Excerpted data:

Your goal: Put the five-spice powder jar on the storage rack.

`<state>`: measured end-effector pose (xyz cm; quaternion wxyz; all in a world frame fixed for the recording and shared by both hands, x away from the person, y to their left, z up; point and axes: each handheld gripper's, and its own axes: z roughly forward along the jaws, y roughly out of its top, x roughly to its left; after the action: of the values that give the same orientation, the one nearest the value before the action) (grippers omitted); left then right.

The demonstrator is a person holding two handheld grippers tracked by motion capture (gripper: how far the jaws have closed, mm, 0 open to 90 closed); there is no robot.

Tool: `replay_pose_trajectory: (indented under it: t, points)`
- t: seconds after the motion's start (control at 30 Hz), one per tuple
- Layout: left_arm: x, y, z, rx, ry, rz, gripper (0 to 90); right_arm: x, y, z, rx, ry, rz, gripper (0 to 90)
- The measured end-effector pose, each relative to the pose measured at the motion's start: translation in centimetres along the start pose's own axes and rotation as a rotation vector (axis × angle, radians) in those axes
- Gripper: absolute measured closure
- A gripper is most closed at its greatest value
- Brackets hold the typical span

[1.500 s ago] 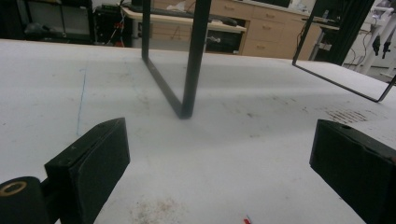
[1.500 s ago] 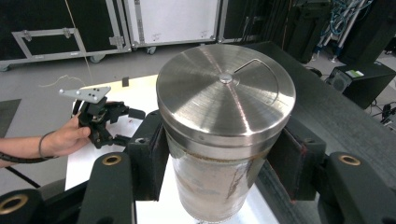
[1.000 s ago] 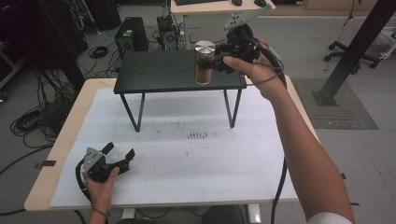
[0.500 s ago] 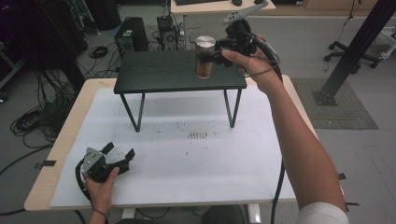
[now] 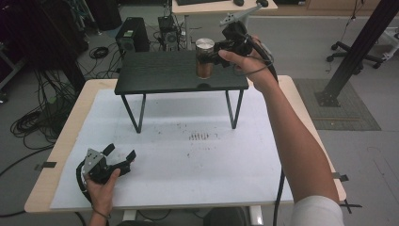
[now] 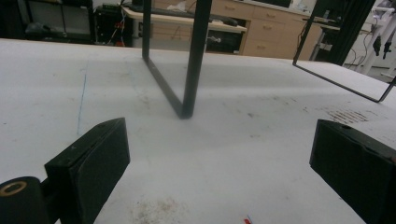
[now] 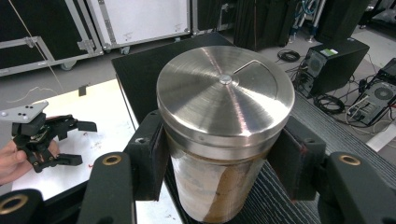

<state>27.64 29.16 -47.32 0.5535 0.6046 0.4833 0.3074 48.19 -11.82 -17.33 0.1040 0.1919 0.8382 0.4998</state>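
A glass jar (image 5: 205, 60) with a brushed steel lid (image 7: 225, 92) and brown contents hangs a little above the right end of a small black bench (image 5: 160, 75). My right gripper (image 5: 214, 55) is shut on the jar, its black pads (image 7: 149, 154) pressing the sides just under the lid. My left gripper (image 5: 120, 155) rests open on the white table cover (image 5: 188, 160) near the front left, held by a hand. In the left gripper view its jaws stand wide apart with bare cover (image 6: 210, 154) between them.
The bench stands on thin black legs (image 6: 194, 56) at the back of the table. Dark specks (image 5: 203, 137) mark the cover's middle. Computer towers (image 5: 131, 35), cables (image 5: 42, 113) and a desk lie on the floor behind; a black post (image 5: 357, 52) rises at the right.
The right gripper has carried the jar a little farther back and higher above the bench's right end. The left gripper has not moved.
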Motion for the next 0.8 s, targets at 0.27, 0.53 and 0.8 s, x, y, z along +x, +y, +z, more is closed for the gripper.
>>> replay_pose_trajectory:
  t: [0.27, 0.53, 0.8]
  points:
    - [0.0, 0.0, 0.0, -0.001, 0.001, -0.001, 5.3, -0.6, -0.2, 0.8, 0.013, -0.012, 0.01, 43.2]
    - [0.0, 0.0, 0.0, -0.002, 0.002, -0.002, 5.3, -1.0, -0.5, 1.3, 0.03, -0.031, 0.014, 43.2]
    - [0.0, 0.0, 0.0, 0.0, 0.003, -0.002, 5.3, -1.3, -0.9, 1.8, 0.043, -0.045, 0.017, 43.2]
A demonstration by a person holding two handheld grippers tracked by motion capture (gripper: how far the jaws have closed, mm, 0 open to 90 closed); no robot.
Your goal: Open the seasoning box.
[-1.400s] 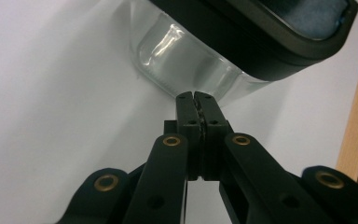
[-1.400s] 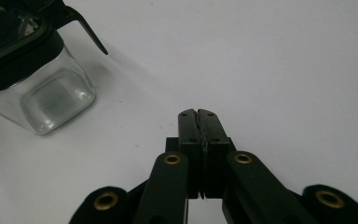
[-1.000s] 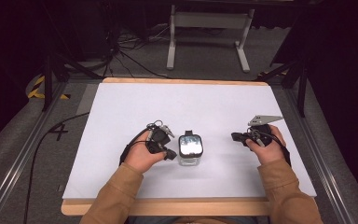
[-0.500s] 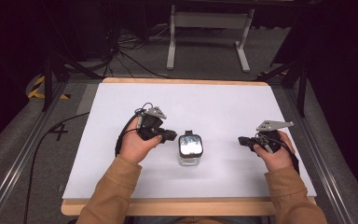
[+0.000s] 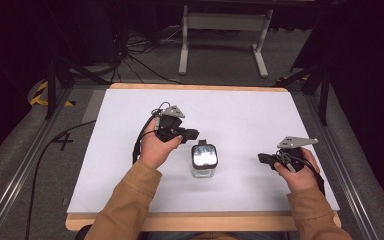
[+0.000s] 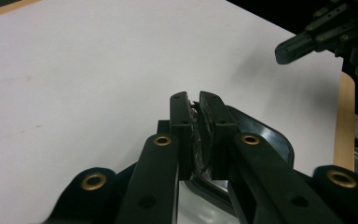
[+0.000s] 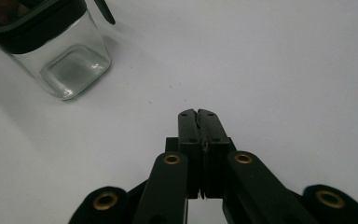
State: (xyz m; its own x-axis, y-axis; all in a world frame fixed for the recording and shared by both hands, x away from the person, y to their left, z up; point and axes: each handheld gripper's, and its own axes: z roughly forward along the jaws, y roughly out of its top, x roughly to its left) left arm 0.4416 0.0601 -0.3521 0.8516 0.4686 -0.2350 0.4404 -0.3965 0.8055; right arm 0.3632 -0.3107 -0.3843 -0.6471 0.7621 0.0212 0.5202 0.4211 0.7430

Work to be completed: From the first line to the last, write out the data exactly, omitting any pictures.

Result of the exercise:
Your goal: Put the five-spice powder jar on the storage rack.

`<state>`: measured end-effector pose (xyz cm; quaternion wxyz; all in a world frame fixed for the recording and shared by both hands, x away from the person, y to their left, z up; point and axes: each handheld gripper's, and its own axes: z roughly forward along the jaws, y roughly out of its top, x roughly to its left; after the action: of the values that give the same orientation, the one nearest the value before the action) (grippers omitted); left then right.

The demonstrator is a person holding two handheld grippers tracked by motion capture (gripper: how far the jaws have closed, mm, 0 open to 90 closed); there is no robot.

Tool: `replay_pose_trajectory: (indented under it: t, points)`
- t: seconds after the motion's start (control at 30 Hz), one per tuple
- Layout: left_arm: x, y, z, rx, ry, rz, gripper (0 to 90); right_arm: x, y, z, rx, ry, rz, gripper (0 to 90)
- The measured end-effector pose, each relative to the pose measured at the motion's start: translation in centimetres along the start pose's own axes and rotation as a rotation vector (axis × angle, radians) in those axes
- Gripper: absolute measured closure
- A gripper is most closed at its greatest value
- Brackets hold the typical span

[1.500 s ago] 
[1.500 s ago] 
[1.000 s ago] 
[0.500 s ago] 
[now] 
[now] 
[now] 

<state>27.64 29.16 -47.32 0.5535 0.6046 0.4833 0.3074 48.19 -11.82 -17.33 0.1040 0.1919 0.8382 0.4998</state>
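A glass jar (image 5: 205, 60) with a brushed steel lid (image 7: 225, 92) and brown contents hangs a little above the right end of a small black bench (image 5: 160, 75). My right gripper (image 5: 214, 55) is shut on the jar, its black pads (image 7: 149, 154) pressing the sides just under the lid. My left gripper (image 5: 120, 155) rests open on the white table cover (image 5: 188, 160) near the front left, held by a hand. In the left gripper view its jaws stand wide apart with bare cover (image 6: 210, 154) between them.
The bench stands on thin black legs (image 6: 194, 56) at the back of the table. Dark specks (image 5: 203, 137) mark the cover's middle. Computer towers (image 5: 131, 35), cables (image 5: 42, 113) and a desk lie on the floor behind; a black post (image 5: 357, 52) rises at the right.
The right gripper has carried the jar a little farther back and higher above the bench's right end. The left gripper has not moved.
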Motion for the next 0.8 s, targets at 0.27, 0.53 and 0.8 s, x, y, z along +x, +y, +z, more is closed for the gripper.
>>> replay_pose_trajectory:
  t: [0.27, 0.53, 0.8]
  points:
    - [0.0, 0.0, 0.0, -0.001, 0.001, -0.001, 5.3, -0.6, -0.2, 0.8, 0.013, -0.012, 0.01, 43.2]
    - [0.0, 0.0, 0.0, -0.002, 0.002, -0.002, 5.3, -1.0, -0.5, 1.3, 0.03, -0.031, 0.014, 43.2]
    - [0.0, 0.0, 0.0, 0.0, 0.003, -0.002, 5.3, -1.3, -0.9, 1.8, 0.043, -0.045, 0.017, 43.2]
A demonstration by a person holding two handheld grippers tracked by motion capture (gripper: how far the jaws have closed, mm, 0 open to 90 closed); no robot.
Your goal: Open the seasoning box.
[-1.400s] 
[-1.400s] 
[-1.000s] 
[-0.500s] 
[+0.000s] 
[+0.000s] 
[+0.000s] 
State: (xyz m; its own x-axis, y-axis; all in a world frame fixed for the recording and shared by both hands, x away from the person, y to their left, z up; point and axes: each handheld gripper's, and its own axes: z roughly forward along the jaws, y roughly out of its top, x roughly to its left) left arm 0.4416 0.0601 -0.3521 0.8516 0.4686 -0.2350 0.4404 -0.3965 0.8055; right arm 0.3632 -0.3107 -0.3843 -0.6471 0.7621 0.0212 0.5202 0.4211 0.7430

The output is now complete.